**What this task involves:**
Look through the entries below and extract exactly the lines from the one containing "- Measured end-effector" through the one containing "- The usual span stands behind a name", ends included.

**Given data:**
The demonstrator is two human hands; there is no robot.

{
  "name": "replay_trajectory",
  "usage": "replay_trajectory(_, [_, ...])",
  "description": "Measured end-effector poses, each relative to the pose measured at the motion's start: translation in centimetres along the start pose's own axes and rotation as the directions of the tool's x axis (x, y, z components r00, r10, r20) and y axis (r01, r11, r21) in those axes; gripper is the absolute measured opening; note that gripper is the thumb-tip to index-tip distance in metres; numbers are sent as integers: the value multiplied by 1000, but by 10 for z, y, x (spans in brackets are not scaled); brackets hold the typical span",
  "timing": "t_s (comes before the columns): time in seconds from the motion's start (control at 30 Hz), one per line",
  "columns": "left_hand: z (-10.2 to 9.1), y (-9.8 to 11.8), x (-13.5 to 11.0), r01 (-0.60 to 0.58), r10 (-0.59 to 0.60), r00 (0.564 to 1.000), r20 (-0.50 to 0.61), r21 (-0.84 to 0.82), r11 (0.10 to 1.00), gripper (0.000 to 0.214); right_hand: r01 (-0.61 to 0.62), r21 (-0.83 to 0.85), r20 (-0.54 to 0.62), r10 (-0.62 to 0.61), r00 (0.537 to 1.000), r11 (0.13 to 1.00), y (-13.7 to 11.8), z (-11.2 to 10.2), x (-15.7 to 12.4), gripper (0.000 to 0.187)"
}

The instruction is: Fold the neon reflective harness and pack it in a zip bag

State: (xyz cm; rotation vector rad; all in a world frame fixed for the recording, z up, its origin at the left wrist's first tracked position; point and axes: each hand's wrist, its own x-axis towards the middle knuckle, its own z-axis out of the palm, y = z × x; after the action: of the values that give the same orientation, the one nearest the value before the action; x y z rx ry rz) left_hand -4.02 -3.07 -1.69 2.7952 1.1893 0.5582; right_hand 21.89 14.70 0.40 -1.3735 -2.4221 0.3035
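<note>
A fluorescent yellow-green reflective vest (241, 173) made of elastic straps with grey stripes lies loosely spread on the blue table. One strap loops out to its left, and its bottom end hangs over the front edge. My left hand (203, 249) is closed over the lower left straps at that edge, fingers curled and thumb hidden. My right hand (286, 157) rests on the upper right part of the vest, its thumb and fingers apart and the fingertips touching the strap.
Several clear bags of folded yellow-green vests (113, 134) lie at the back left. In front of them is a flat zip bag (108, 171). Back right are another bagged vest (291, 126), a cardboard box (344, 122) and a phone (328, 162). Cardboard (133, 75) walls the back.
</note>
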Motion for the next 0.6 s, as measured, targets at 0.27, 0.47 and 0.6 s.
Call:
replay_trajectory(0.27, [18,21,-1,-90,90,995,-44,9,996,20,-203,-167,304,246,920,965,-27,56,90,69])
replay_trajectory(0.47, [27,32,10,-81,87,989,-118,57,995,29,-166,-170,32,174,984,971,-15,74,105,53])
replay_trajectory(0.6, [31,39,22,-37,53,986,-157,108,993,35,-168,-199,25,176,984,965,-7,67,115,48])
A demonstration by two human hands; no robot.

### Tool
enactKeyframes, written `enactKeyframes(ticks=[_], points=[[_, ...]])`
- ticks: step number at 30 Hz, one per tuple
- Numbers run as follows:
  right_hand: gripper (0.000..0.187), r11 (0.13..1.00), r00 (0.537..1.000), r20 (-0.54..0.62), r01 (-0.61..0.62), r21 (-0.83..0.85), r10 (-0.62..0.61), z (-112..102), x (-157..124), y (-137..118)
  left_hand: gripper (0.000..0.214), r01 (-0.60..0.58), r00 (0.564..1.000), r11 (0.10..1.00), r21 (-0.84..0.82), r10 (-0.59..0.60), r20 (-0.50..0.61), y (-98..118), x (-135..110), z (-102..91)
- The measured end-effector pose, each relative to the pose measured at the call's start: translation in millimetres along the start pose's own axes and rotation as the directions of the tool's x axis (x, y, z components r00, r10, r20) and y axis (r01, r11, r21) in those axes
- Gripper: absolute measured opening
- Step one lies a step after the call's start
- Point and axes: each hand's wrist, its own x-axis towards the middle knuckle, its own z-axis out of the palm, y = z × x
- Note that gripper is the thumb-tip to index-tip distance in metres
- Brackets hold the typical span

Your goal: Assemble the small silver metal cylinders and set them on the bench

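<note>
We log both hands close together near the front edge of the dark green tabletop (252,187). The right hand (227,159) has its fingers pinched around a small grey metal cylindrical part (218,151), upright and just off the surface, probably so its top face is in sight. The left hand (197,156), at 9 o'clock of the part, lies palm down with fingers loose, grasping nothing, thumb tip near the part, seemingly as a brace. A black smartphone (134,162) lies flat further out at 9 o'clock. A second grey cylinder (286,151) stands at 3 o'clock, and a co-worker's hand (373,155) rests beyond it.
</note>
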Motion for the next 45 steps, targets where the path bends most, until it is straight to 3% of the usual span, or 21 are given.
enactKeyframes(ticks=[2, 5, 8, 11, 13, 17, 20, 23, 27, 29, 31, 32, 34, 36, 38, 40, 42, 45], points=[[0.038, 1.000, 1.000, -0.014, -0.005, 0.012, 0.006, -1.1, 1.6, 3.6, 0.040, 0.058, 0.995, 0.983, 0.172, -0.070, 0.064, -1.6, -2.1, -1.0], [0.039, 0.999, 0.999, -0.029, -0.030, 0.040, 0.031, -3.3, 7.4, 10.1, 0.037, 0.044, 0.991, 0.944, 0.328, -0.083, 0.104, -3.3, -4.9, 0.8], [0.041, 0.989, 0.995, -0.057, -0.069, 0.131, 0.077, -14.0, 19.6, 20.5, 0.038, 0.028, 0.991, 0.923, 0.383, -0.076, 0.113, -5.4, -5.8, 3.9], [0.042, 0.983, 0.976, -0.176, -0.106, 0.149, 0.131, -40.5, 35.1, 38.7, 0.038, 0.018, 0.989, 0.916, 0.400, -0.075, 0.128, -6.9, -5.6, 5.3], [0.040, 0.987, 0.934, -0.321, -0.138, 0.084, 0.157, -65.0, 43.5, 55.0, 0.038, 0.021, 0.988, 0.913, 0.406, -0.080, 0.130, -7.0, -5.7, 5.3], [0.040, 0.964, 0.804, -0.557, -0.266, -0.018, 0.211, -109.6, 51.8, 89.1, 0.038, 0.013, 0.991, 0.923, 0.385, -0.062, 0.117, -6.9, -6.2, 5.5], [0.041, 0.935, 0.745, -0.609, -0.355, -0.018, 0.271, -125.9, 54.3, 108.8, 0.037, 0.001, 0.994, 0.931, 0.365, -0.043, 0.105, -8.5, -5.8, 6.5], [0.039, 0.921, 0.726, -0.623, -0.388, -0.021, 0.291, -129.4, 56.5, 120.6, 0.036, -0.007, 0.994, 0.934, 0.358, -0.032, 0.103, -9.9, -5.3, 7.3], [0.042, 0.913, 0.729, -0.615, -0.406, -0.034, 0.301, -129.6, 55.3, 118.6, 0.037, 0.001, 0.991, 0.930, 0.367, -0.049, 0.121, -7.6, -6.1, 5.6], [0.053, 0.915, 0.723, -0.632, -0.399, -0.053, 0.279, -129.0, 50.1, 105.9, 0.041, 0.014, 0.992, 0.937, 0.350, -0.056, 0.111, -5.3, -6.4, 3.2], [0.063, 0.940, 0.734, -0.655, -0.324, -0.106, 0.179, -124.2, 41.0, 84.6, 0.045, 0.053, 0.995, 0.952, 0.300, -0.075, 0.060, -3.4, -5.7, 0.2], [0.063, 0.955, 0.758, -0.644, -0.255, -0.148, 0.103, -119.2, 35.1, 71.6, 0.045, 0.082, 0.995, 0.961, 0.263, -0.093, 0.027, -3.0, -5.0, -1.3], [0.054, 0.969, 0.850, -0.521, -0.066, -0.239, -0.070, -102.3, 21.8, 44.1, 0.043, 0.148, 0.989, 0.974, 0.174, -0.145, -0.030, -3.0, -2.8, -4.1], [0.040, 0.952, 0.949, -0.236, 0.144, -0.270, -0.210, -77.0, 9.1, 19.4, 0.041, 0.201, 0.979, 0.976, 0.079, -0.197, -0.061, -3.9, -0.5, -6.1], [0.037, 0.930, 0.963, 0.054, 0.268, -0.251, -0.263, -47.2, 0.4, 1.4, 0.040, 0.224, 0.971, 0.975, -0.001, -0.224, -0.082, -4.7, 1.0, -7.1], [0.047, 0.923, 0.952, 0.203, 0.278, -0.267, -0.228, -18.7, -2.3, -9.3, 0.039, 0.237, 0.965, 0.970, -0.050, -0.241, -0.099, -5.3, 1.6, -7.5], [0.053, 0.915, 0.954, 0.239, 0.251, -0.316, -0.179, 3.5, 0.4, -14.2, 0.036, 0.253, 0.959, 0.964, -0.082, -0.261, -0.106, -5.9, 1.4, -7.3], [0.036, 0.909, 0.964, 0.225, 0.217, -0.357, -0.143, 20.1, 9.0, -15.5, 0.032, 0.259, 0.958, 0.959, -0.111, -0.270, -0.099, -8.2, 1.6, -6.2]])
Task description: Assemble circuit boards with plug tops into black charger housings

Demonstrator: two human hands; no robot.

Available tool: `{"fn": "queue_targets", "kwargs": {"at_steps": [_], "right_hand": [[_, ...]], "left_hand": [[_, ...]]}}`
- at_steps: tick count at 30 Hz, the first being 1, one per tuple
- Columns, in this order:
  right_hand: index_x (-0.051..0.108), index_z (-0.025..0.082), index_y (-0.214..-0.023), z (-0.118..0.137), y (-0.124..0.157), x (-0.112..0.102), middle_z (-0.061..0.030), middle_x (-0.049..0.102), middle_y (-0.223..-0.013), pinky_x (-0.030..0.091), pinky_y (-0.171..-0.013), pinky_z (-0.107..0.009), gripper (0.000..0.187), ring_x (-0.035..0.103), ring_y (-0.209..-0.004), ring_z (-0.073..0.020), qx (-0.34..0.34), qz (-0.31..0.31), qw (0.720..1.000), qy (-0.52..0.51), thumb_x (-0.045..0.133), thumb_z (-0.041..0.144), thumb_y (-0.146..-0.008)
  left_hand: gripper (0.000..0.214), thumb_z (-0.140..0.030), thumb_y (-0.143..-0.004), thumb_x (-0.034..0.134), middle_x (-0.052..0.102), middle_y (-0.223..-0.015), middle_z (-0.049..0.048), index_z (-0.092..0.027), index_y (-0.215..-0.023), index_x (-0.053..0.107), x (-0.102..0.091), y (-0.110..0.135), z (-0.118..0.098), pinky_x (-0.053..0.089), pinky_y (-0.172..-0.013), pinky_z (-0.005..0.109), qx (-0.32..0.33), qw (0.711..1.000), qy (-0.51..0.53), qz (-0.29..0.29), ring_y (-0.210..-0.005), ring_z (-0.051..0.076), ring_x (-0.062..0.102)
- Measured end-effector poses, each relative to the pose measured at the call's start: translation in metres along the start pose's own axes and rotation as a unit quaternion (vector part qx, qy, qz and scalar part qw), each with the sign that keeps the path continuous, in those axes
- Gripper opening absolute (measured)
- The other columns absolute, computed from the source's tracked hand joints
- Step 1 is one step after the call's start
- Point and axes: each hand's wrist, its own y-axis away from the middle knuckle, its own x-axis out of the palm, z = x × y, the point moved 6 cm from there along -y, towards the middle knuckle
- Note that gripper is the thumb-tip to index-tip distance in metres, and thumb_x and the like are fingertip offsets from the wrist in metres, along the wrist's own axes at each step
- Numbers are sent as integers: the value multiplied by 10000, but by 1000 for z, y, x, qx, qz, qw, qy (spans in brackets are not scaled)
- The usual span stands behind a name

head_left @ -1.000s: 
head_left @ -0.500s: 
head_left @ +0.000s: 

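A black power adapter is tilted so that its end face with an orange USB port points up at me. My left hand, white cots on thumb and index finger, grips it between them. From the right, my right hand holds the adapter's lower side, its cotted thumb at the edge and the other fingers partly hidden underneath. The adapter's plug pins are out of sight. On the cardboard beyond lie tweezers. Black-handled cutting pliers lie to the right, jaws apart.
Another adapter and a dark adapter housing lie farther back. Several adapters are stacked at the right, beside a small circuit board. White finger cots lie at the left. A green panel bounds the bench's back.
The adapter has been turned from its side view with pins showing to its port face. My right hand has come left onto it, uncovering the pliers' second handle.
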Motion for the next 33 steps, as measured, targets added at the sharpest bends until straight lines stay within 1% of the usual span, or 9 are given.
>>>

**Exercise output:**
- Measured end-effector poses, each relative to the pose measured at the call's start: translation in metres along the start pose's own axes and rotation as a unit quaternion (vector part qx, qy, qz and scalar part qw), each with the sign that keeps the path continuous, in those axes
- Gripper opening absolute (measured)
- The other columns absolute, computed from the source's tracked hand joints
- Step 1 is one step after the call's start
- Point and axes: each hand's wrist, its own y-axis away from the middle knuckle, its own x-axis out of the palm, z = x × y, the point moved 6 cm from there along -y, towards the middle knuckle
- Note that gripper is the thumb-tip to index-tip distance in metres, and thumb_x and the like are fingertip offsets from the wrist in metres, along the wrist's own axes at each step
- Numbers are sent as integers: the value multiplied by 10000, but by 1000 for z, y, x, qx, qz, qw, qy (spans in brackets are not scaled)
- The usual span stands behind a name

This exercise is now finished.